"Anna!" seru Ramores, tak ada suara yang Anna lontarkan kecuali pergerakan mulut mungilnya. Dan tiba-tiba tubuhnya melemas, matanya terpejam. Cedrix hanya menatapnya diam, sementara Gerhana matahari mulai memudar. Lalu ia melengkingkan teriak. Saat itulah...,
Indonesia, 2016...,
Anna tersentak bersamaan saat Cedrix melepaskan kepalanya, nafasnya sedikit tak beraturan, semua yang ia lihat tadi..., kenapa nama gadis itu sama dengan namanya, bahkan wajahnya. Dan Cedrix, juga sama, yang berbeda..., hanya pria yang bernama Ramores. Ia tak pernah melihatnya sebelumnya, ini tak masuk akal, tapi...,
Anna mengangkat wajahnya menatap Cedrix yang sudah berdiri kembali, ia memungut cawan dan pisau. Lalu kembali berjalan ke arah Anna, memutarinya dan berhenti di belakangnya. Sesaat kemudian, Anna merasakan perih di telapak tangan kanannya,
"Argh!" raungnya seketika, ia rasakan darahnya mengalirkan, menetes di kulitnya. Lalu Cedrix sudah kembali berdiri di depannya dengan menenteng cawan itu, terlihat oleh mata Anna, Cedrix mengiris telapaknya sendiri dan meneteskan darah di cawan itu, bercampur dengan darah dirinya. Anna menggeleng pelan. Ia meronta sekuat tenaga dari ikatan tali yang mengikat tangannya di bekakang kursi. Entah ini benar atau tidak, ia tidak akan membiarkan Cedrix melakukan ritual gila ini. Ia melirik matahari yang sudah mendekati sempurna tertutup bulan.

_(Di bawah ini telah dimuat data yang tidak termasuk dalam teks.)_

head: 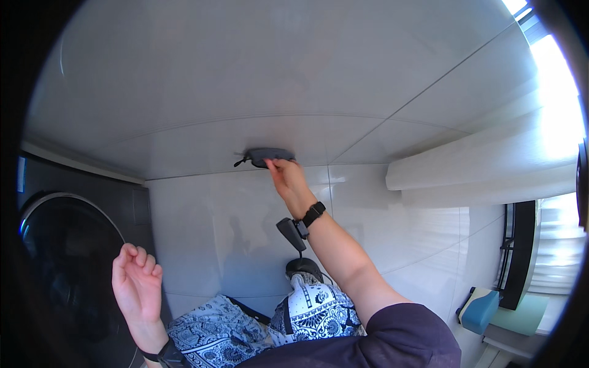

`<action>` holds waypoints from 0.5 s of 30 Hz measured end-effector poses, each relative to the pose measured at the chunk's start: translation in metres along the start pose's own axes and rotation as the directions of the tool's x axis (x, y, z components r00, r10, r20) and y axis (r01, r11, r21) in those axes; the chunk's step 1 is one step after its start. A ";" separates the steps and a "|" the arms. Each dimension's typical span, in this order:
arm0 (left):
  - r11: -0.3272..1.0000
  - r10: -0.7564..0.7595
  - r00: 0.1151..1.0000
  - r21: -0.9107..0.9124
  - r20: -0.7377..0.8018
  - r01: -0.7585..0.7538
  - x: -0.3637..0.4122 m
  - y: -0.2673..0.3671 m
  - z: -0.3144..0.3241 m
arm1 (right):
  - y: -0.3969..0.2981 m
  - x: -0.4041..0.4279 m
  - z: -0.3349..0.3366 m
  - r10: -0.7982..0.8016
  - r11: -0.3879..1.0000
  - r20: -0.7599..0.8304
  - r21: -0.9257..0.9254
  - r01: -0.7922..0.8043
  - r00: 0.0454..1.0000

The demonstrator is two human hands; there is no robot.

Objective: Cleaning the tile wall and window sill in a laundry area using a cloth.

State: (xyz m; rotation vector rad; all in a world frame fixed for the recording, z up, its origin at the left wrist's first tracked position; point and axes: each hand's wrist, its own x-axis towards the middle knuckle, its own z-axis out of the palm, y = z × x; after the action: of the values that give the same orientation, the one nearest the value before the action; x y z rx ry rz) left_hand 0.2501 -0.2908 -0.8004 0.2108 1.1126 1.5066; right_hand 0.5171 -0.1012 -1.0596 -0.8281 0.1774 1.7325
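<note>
My right hand (286, 177) reaches forward and grips a small dark grey pouch-like item (267, 154) with a black pull tab at its left end. The item is low against the grey tiled wall (257, 83), just above where the wall meets the floor; I cannot tell whether it touches the wall. My left hand (138, 285) is raised at the lower left, palm showing and fingers loosely curled, with nothing in it. Behind that hand is the round dark door (69, 257) of a front-loading washer or dryer.
Pale glossy tiles cover the floor (193, 221). A white curtain (460, 161) hangs at the right. Beyond it stand a black-framed piece of furniture (520, 248) and a blue and cream object (479, 310). My patterned trousers (317, 308) and dark shoe (303, 268) are below.
</note>
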 end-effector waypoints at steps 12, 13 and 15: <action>0.998 -0.067 0.997 0.023 0.041 0.066 0.010 -0.006 -0.007 | -0.127 -0.089 0.053 -0.943 0.131 0.211 -0.474 0.871 0.257; 0.998 -0.064 0.997 0.020 0.048 0.064 0.011 -0.006 -0.007 | -0.132 -0.096 0.065 -0.936 -0.040 0.321 -0.501 0.865 0.143; 0.997 -0.069 0.997 0.020 0.040 0.068 0.008 -0.005 -0.006 | -0.140 -0.112 0.086 -0.936 -0.090 0.341 -0.462 0.882 0.084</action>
State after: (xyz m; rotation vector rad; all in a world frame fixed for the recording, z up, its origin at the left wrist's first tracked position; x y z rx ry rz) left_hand 0.2477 -0.2880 -0.8105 0.2131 1.0908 1.4260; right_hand 0.6163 -0.0985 -0.8873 -1.0651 -0.8259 0.2564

Mulut Cedrix berkomat-kamit mengucapkan kalimat yang tak Anna mengerti, tapi rasanya ia mengenali kalimat itu, lalu Cedrix menempelkan pisau itu ke ubun-ubun Anna masih dengan mengucapkan mantra-mantra. Terdengar beberapa hewan bersayap beterbangan, angin juga bertiup di iringi gumpalan awan pekat. Padahal baru saja langit cerah, angin pun tenang. Tapi kini, hati Anna mulai gelisah. Ia tak tahu apa yang terjadi, apakah Cedrix mengira dirinya adalah Annabelle yang itu. Yang meninggal oleh perbuatannya sendiri, pria itu berfikir dirinya adalah reinkarnasi Annabelle?
Tapi namanya memang sama, wajahnya juga sama dengan dirinya. Dalam rontanya, Anna memejamkan mata. Ia mencoba untuk tenang, untuk berfikir. Tapi saat itulah justru ia merasakan sesuatu yang aneh menjalari dirinya. Seperti sengatan listrik mengalir di dalam nadinya. Ia seolah mengingat semua hal yang tak pernah ia tahu selama ini. Termasuk Cedrix, perlahan ikatan di tangan dan tubuhnya memudar. Pakaian hitam yang ia kenakan dari rumah berubah menjadi serba putih, seperti pakaian pengantin, atau lebih tepatnya seperti seorang putri di belahan dunia bagian barat. Ia membuka matanya perlahan.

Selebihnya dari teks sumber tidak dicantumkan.